HP2648A terminal

Tony Duell ard at p850ug1.demon.co.uk
Mon Aug 8 18:27:17 CDT 2005


> 
> First off, I meant to write DEC VT-11, not 1350.
> 
> As for digital versus analog vector generators, there is a vast difference.
> 
> And this is not like the difference between microprogrammed and random
> logic designs!
> 
> A digital vector generator uses counters that drive DAC's, each counter
> is clocked at a rate that controls the slope of the vector.  Most often
> binary rate multipliers are used to divide a fixed clock down to the rate
> needed to clock the counters up or down at the rate needed to draw
> at the desired angle.
> 
> An analog vector generator on the other hand will recharge a high
> quality capacitor (often compensated).  Once the X and Y axis DACS
> have charged these caps to the vector starting point voltages, the DAC's
> are updated with the vector end-point values an analog switching then
> causes the caps to charge or discharge to the new values.

Yes, thsoe are the definitions I assumed to.

The HP1350 is most certainly a digital vector generator by that 
definition. I've just looked at the official operating/service manual. 
The DACs are driven by counters, clocked by rate multipliers, etc. 

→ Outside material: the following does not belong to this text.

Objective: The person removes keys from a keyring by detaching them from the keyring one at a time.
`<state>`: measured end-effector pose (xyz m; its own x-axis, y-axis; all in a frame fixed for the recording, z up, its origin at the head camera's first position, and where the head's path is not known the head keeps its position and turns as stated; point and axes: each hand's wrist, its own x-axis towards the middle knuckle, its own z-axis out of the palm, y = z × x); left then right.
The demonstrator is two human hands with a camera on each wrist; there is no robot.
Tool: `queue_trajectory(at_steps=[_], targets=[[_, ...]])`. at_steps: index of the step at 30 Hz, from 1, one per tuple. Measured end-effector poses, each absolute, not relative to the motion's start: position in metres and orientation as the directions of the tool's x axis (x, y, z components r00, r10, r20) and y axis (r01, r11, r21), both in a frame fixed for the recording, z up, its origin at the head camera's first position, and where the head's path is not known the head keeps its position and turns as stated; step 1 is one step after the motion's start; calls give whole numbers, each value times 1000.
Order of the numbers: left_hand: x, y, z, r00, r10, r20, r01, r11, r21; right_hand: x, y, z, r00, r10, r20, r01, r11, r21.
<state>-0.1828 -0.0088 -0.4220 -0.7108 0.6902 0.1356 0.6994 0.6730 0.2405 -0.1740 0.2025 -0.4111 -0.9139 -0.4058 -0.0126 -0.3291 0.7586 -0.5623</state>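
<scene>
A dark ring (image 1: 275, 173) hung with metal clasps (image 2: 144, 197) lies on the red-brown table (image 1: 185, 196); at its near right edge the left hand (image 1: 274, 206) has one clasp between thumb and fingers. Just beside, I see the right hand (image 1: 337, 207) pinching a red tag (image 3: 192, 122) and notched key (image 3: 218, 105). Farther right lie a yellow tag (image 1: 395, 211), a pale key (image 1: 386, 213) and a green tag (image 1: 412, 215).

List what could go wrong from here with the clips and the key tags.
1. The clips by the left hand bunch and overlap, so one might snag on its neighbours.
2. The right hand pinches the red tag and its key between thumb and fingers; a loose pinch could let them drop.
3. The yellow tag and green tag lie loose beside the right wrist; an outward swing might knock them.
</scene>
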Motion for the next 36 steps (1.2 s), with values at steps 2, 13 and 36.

> Does the VT-11 have a keyboard port?

Not really. There's a keuboard connector at the back of the monitor used 
with the VT11, the signals from that (2 wires IIRC) just go down the 
cable to one of the VT11 boards and end up on backplane pins. In the VT11 
configuration (the 3 boards in a 4 slot backplane, to plug into the 
Unibus of a PDP11), these pins are not used. In the GT40 configuration 
(graphics terminal using these 3 boards, PDP11/05 processor boards, core 
memory, serial interdace in a 9 slot backplane, fitted into the 5.25" 
PDP11/05 cabinet, with a real frontpanel), the keboard uses the UART on 
the CPU board set, the appropriate pins are wired across the backplane.